Esta Meditación es muy sencilla, basta tomar una posición cómoda, es decir, sentarse cómodamente, los ojos cerrados, ligeramente adormecidos, pasivos.

– La Mente debe quedar completamente vacía de toda clase de pensamientos, emociones, deseos, recuerdos, etc. ; cuando la respiración se vuelve tranquila, también se aquieta la Mente. Con el pranayama se controlan los latidos del prana y la Mente se aquieta.

-Debemos aprender a recibir los mensajes que vienen a través de los Centros Superiores del Ser, y eso solamente es posible estando la mente en estado pasivo, es decir, estando la personalidad en estado pasivo.

– En este tipo de Meditación debemos comprender que nadie puede conocer la Verdad mientras sea esclavo de la Mente.
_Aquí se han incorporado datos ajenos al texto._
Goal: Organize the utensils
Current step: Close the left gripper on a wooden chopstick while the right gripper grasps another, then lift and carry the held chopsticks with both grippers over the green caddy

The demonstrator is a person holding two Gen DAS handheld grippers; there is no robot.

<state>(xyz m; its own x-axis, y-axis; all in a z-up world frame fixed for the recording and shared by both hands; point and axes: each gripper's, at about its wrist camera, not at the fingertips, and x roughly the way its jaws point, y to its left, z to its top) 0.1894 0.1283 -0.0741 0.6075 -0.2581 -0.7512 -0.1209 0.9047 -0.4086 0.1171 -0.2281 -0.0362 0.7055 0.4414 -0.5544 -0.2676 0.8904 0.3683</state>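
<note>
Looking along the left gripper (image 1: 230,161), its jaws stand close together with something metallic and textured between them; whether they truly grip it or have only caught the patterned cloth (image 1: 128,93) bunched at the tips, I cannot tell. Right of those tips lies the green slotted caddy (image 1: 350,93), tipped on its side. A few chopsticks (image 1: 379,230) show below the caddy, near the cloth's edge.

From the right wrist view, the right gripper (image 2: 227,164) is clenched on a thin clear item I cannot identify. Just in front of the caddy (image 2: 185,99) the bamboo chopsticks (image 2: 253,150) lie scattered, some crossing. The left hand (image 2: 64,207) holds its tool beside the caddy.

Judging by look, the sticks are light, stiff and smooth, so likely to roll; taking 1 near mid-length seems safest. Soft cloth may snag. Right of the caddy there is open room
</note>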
– Mente existe en todo: Los siete Cosmos, el Mundo, las Lunas, los Soles, no son más que substancia mental cristalizada, condensada. La Mente también es materia aunque más enrarecida; substancia mental existe en los reinos Mineral, Vegetal, Animal y Humano. Mi persona, tu cuerpo, mis amigos, las cosas, mi familia, etc., son en el fondo eso que los Indostanes llaman MAYA (ILUSION), formas mentales vanas que tarde o temprano deben reducirse a polvareda cósmica. Mis afectos, los seres más queridos que me rodean, etc., son simples formas de la Mente Cósmica, no tienen existencia real.

– Aquello que está más allá de la mente es BRAHAMA, el Eterno Espacio Increado, eso que no tiene nombre, lo REAL.

Mantram: AUM. TAT. SAT. TAN. PAN. PAZ. (tres veces).